NEW DELHI: PTI's photograph of a man on the phone, his face twisted in grief, was circulated widely on social and news media and resulted in help being provided to him to reach his home in Bihar.
PTI photographer Atul Yadav recounts his meeting with Rampukar Pandit on a Delhi roadside and the powerful image that captured the tragedy of migrants across India: He was talking on the phone and sobbing uncontrollably on the Nizamuddin Bridge.
And I just couldn't drive on. In the last few weeks, I have come across and photographed so many migrants, one more helpless than the other, and honestly, I didn't expect to feel surprised at the sight of a grown man crying. But I was. Inured as we are, his naked grief shook me.

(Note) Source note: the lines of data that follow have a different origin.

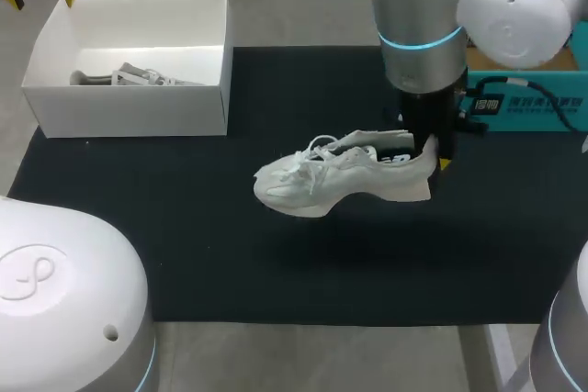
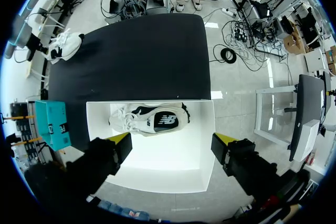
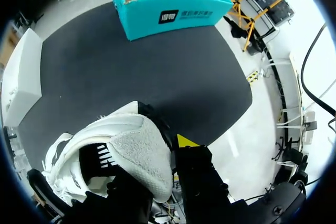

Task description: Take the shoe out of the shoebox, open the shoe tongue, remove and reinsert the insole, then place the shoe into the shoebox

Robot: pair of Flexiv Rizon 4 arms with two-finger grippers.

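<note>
Head view: right pincer (image 1: 430, 155) holds the shoe (image 1: 331, 181) by its heel.

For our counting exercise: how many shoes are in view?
2. One shoe is over the black mat, heel in the right gripper; the other shoe lies inside the white shoebox. None seems hidden.

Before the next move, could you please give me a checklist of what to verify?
1. Right gripper shut on the white sneaker at its heel: ok.
2. Left gripper open above the white shoebox: ok.
3. Sneaker over the black mat, apart from the teal box: ok.
4. Insole taken out: cannot tell.
5. Shoebox free for the return: not ok, a second sneaker lies in it.
</note>
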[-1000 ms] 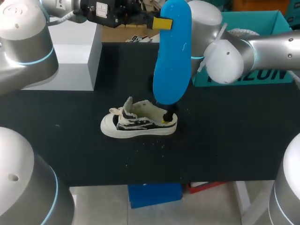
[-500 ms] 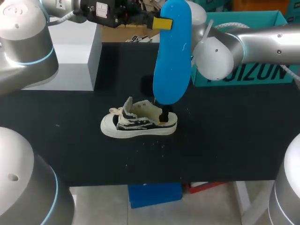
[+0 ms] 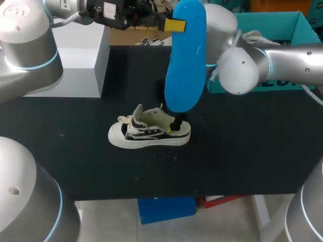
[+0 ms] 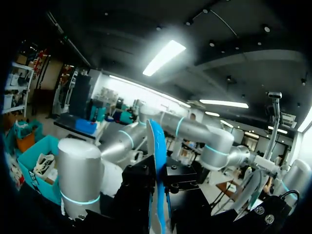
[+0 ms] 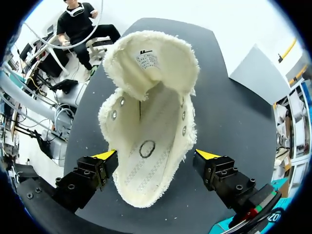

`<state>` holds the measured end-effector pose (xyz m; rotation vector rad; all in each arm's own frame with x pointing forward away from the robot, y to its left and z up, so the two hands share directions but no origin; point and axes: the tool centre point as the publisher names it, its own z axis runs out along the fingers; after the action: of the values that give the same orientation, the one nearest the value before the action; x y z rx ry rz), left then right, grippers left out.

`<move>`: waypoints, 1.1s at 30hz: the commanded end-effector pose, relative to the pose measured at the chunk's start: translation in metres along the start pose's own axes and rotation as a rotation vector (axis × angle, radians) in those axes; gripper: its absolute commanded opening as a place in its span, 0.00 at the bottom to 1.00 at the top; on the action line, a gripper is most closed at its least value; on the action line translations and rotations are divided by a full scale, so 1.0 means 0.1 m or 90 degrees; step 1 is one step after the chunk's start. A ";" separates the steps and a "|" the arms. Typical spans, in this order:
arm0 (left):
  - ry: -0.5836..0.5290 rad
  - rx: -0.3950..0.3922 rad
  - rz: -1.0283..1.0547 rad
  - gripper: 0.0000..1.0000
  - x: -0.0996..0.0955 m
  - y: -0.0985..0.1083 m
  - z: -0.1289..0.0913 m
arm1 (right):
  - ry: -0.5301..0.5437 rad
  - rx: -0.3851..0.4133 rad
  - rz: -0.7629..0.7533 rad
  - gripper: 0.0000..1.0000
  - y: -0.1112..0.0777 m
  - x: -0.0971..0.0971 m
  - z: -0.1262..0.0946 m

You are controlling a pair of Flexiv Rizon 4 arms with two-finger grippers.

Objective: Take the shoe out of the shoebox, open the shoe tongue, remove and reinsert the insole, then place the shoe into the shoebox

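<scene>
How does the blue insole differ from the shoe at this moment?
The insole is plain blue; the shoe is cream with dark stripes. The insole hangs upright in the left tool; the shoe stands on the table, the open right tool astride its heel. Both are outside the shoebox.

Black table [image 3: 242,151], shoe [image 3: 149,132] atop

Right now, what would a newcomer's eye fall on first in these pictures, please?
Most striking is the big blue insole, held upright above the middle of the table by the left claw. Below it a white shoe sits on its sole on the black surface, its tongue pulled open, with the right claw at its heel.
</scene>
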<state>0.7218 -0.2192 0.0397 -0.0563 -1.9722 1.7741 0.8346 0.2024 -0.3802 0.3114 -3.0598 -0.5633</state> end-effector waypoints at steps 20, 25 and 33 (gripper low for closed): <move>-0.002 0.000 0.000 0.00 0.00 0.00 0.01 | -0.058 -0.306 -0.009 1.00 -0.23 0.15 0.23; -0.002 0.000 0.000 0.00 0.00 0.00 0.01 | -0.066 -0.335 0.007 1.00 -0.29 0.17 0.27; -0.002 0.000 0.000 0.00 0.00 0.00 0.01 | -0.067 -0.345 0.021 1.00 -0.39 0.20 0.32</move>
<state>0.7217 -0.2192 0.0397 -0.0562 -1.9723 1.7744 0.8222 0.1767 -0.4206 0.2220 -2.8499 -1.3656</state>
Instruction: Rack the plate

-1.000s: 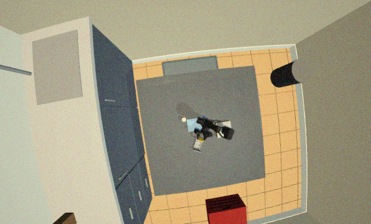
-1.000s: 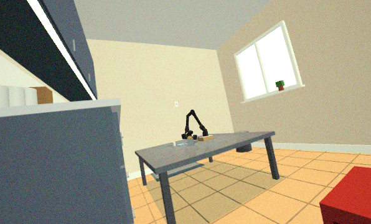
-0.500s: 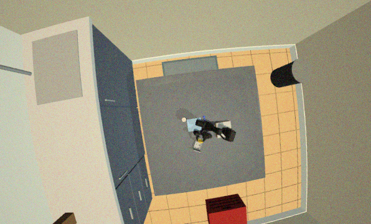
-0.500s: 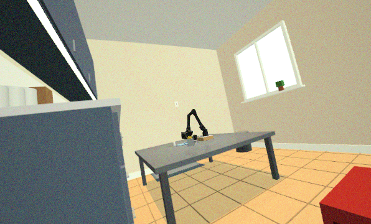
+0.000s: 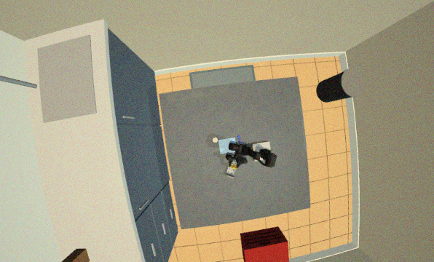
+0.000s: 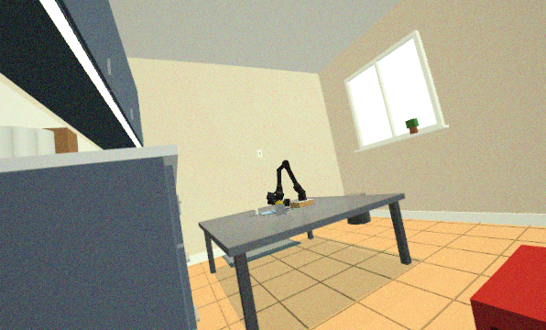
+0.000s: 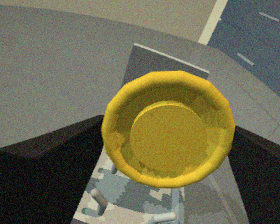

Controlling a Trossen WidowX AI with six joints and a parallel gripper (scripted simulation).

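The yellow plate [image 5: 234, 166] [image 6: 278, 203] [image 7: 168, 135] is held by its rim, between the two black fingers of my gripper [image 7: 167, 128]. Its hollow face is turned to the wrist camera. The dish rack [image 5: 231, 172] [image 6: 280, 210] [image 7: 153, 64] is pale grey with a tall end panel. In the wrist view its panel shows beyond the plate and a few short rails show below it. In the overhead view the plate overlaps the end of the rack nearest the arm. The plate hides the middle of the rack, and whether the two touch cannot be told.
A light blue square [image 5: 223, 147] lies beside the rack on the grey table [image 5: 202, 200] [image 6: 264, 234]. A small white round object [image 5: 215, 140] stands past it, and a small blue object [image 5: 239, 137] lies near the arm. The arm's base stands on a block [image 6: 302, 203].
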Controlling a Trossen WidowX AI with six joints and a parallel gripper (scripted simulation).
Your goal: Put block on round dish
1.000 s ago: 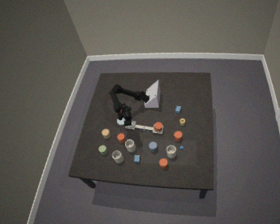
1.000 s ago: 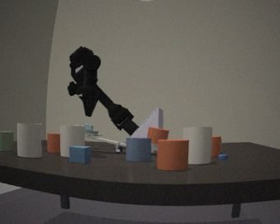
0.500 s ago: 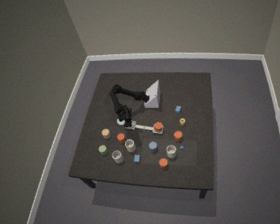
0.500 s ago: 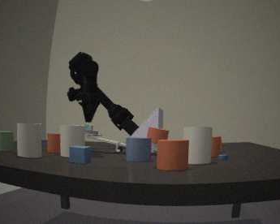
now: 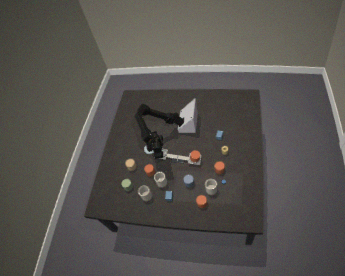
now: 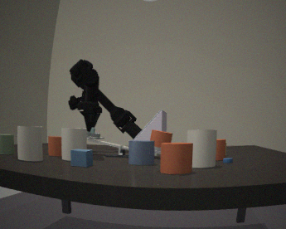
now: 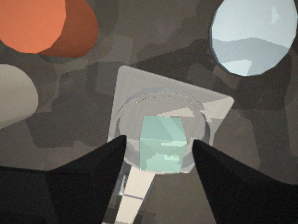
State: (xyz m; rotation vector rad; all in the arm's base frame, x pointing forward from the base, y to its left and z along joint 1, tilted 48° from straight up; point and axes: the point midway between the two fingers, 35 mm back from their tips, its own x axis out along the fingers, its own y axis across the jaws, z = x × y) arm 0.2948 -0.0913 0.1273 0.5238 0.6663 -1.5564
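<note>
1. The pincer (image 5: pixel 159 154) (image 6: pixel 90 128) (image 7: pixel 159 142) is spread, and it points down over 1 end of the balance (image 5: pixel 177 157) (image 6: pixel 108 143) (image 7: pixel 134 195).
2. The mint-green block (image 6: pixel 92 130) (image 7: pixel 162 145) is uncovered and sits on the pan (image 7: pixel 135 82) of this end. In the wrist view it appears between the 2 spread fingers, but they do not pinch it.
3. On the other end there stands 1 orange cup (image 5: pixel 195 156) (image 6: pixel 161 138). The beam is tilted, with the cup's end lower.
4. The round dish (image 5: pixel 145 149) (image 7: pixel 254 37), of pale blue colour, lies near the block's pan, apart from it. The block is not on it, and no cup is above it.
5. On the table (image 5: pixel 228 110) (image 6: pixel 114 182) (image 7: pixel 260 125), a blue cup (image 5: pixel 188 181) (image 6: pixel 141 153) and a blue block (image 5: pixel 169 195) (image 6: pixel 81 158) stand apart from the balance.
</note>
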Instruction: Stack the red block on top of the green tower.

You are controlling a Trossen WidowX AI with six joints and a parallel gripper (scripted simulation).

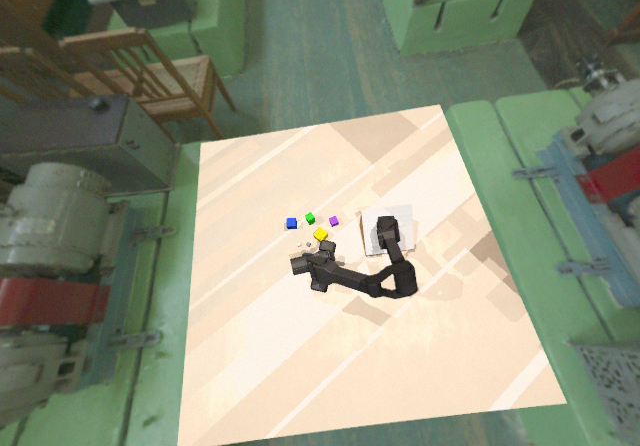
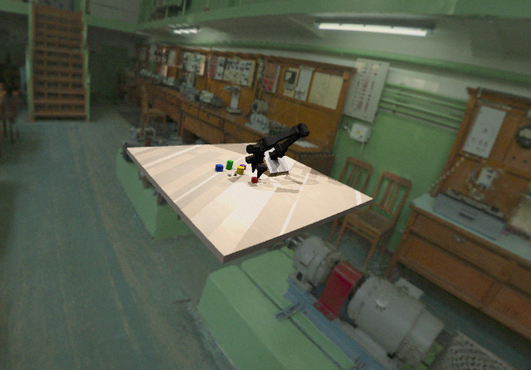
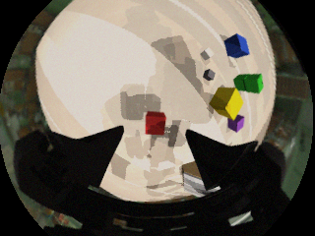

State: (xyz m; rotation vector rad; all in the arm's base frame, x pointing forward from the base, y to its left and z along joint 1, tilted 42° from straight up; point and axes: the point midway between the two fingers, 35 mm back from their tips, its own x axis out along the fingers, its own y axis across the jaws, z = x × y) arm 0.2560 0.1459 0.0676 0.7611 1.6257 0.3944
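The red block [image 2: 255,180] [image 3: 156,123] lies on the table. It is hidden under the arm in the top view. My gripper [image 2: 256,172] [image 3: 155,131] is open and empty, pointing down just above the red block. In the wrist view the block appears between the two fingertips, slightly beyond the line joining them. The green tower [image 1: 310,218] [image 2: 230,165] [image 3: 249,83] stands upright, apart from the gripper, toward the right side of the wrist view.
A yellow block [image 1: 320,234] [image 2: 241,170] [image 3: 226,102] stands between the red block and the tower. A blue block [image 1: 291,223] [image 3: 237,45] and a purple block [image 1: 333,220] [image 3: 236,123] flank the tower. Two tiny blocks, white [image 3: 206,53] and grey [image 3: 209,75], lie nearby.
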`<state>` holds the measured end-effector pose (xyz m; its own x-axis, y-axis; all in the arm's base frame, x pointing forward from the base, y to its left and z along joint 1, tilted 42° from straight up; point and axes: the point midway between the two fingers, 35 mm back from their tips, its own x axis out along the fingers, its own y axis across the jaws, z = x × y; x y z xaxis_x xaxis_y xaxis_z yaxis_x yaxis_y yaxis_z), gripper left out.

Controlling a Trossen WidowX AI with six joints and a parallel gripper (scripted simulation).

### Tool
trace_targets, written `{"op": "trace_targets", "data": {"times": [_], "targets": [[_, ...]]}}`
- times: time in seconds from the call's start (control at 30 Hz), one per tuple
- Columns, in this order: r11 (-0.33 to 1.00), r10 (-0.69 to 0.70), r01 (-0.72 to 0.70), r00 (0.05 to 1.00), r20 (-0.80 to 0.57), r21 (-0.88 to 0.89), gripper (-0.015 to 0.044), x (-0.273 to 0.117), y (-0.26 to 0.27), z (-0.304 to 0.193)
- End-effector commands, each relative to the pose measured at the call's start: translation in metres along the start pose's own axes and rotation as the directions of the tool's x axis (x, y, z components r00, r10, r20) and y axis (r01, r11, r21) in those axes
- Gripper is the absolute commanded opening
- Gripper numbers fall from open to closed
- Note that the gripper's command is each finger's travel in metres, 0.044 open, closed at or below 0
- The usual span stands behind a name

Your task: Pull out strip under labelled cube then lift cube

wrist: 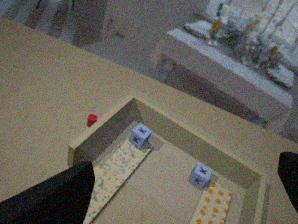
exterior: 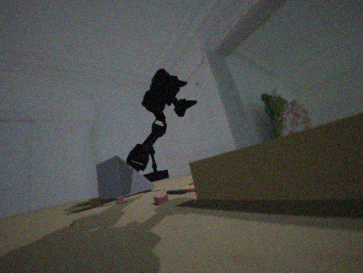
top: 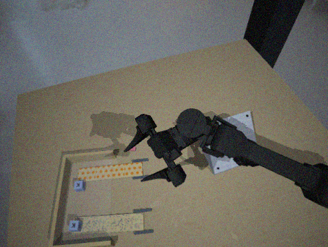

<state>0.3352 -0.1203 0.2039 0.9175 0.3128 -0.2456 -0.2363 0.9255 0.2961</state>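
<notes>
A pale blue cube marked K (top: 74, 225) (wrist: 140, 135) sits at the far end of the speckled strip (top: 111, 222) (wrist: 117, 172), overlapping it and seeming to rest on it. Another pale blue cube marked K (top: 79, 185) (wrist: 200, 175) sits at the far end of the orange-dotted strip (top: 110, 170) (wrist: 212, 205), mostly off to its side; any overlap is unclear. My gripper (top: 133, 165) (exterior: 191, 92) (wrist: 185, 167) is open and empty, raised above the table near the outer end of the orange-dotted strip. The exterior view hides both cubes behind the wall.
A wooden wall (top: 58, 200) (exterior: 274, 171) (wrist: 200, 142) surrounds the cubes' end. Grey rails (top: 140, 160) (top: 142, 210) flank the strips' outer ends. A white block (top: 241, 127) (exterior: 114, 177) stands below the arm. Small pink blocks (exterior: 161, 199) (exterior: 120, 199) and a red piece (wrist: 92, 120) lie outside.
</notes>
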Motion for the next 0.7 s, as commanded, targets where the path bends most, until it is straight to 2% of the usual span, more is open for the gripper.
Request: {"op": "trace_targets", "data": {"times": [0.0,0.07,0.5,0.67], "targets": [[0.923,0.038,0.030,0.985,-0.168,0.384,0.0400,0.009,-0.003,-0.070],[0.896,0.048,0.044,0.980,-0.194,0.442,0.0400,0.010,-0.002,-0.081],[0.896,0.048,0.044,0.980,-0.194,0.442,0.0400,0.010,-0.002,-0.081],[0.866,0.113,0.052,0.949,-0.295,0.497,0.0269,0.037,0.003,-0.073]]}}
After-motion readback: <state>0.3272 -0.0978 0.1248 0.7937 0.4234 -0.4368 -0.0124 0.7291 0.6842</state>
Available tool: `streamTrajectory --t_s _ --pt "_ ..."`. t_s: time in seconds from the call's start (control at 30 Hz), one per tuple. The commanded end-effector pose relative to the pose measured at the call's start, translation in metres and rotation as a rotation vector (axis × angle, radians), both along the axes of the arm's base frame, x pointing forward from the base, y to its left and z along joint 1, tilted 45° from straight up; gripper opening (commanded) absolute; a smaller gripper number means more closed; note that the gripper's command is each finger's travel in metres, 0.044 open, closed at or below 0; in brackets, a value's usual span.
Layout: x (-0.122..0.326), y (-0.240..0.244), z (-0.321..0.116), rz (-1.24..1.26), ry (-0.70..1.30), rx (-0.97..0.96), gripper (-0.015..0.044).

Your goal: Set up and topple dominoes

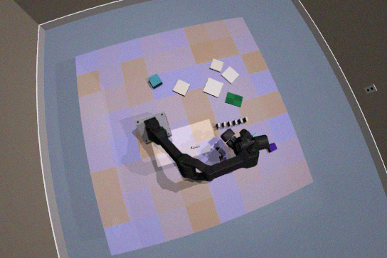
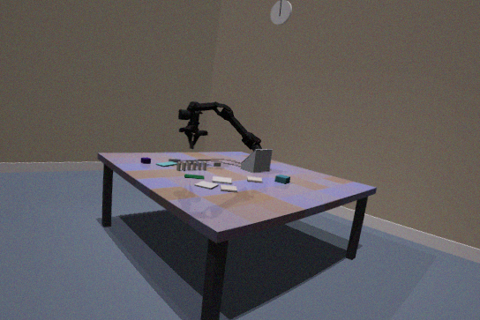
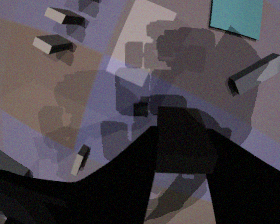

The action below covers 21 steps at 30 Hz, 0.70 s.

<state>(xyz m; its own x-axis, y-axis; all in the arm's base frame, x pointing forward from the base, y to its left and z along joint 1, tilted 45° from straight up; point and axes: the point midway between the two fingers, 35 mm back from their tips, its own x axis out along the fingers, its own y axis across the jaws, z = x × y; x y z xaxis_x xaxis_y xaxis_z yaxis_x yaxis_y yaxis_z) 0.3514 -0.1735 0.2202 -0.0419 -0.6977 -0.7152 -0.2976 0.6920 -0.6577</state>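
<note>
- Table [image 1: 128,200] [image 2: 282,200] [image 3: 50,82]: big patchwork top, arm [image 1: 228,166] [image 2: 238,125] reaching over it.
- Cyan tile [image 1: 255,135] [image 2: 167,164] [image 3: 236,19]: flat near the row, prob. a distractor.
- Domino row [image 1: 234,122] [image 2: 191,166] [image 3: 53,43]: approx. six upright, evenly spaced; gripper well apart from them.
- Gripper [image 1: 236,143] [image 2: 191,147] [image 3: 180,135]: up off the table, pointing down, closed on a dark block, prob. a missing domino [image 3: 185,142] (poor light, can't confirm ID).
- Small pale block [image 3: 80,160]: off the row's near end in wrist view; can't tell if it's loose or placed.
- Step: carrying a piece, pre-placement. Next: square it w/ the row, line up at an end, match the gap, lower upright, release, back off straight. Risk: fingers clipping the end domino. Push comes last.
</note>
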Motion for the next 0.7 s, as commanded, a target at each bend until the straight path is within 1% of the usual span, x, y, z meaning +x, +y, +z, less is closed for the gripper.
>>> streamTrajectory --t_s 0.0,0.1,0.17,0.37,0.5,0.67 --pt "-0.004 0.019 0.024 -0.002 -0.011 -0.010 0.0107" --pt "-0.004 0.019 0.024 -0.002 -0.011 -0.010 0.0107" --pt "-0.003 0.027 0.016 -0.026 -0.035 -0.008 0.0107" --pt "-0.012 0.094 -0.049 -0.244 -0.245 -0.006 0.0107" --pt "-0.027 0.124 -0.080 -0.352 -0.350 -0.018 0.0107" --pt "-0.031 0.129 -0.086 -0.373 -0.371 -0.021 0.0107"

It felt personal enough for me to not simply click a picture and move on. I just had to know what was bothering him. His son was unwell and might die, and he just wanted to go back home, the desperate father told me.
I asked him where, and the 40-something man just managed to say "udhar" (there) in between sobs, pointing at the expanse of the road stretching across the Yamuna and meandering towards Delhi's border some miles away.
It was only much later that I realised home was Bariarpur in Begusarai in Bihar, almost 1,200 km away. He said he worked as a labourer in Najafgarh and, in the absence of any public transport, had started walking home like thousands of other migrants across the country.